Maggie sighed in defeat. “I had a feeling you’d say that. I’ll drive myself. Meet me at Roses and Wishes.” She got to her feet and hurried away.
Luke rose, dropped several bills onto the table, then accepted the check from the waitress.
“Is everything all right, sir?” the woman said.
“Ask me later,” Luke said absently, “because right now I really don’t know.”
Maggie drove blindly to Roses and Wishes, wishing she could turn back the clock to before her momentous announcement about the Jenkins Jinx.

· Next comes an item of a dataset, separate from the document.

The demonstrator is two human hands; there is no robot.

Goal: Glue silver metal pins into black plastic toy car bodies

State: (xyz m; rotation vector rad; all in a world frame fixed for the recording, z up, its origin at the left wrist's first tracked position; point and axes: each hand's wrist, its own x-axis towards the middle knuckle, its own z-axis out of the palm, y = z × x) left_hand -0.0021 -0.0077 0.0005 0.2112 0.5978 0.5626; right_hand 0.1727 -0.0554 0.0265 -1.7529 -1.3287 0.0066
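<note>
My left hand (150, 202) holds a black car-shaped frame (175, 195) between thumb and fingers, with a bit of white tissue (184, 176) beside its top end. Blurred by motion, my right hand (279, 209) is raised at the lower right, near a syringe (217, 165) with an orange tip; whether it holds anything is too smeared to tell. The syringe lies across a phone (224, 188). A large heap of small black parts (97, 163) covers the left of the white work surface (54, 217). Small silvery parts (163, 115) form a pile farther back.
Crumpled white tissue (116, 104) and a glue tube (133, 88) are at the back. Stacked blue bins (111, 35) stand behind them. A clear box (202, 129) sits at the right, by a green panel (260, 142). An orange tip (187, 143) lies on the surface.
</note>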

No, she thought with yet another sad-sounding sigh, there was no point in pretending the Jenkins Jinx didn’t exist. Luke was pressing her to explore, actually embrace, the strange whatever-it-was that was happening between them, and it wasn’t fair to keep the jinx a secret.
She dashed an errant tear from her cheek.
It just would have been nice, she mused wistfully, to have had more time with Luke, enjoy his company, allow herself to feel so feminine and desirable, before revealing the god-awful truth.
Once she explained it all to Luke, it would hover between them like a palpable entity, a living thing that would make him uncomfortable because she was a weird person from a very weird family.
“I’m so sad,” Maggie said as she parked in front of Roses and Wishes. “So very, very sad.”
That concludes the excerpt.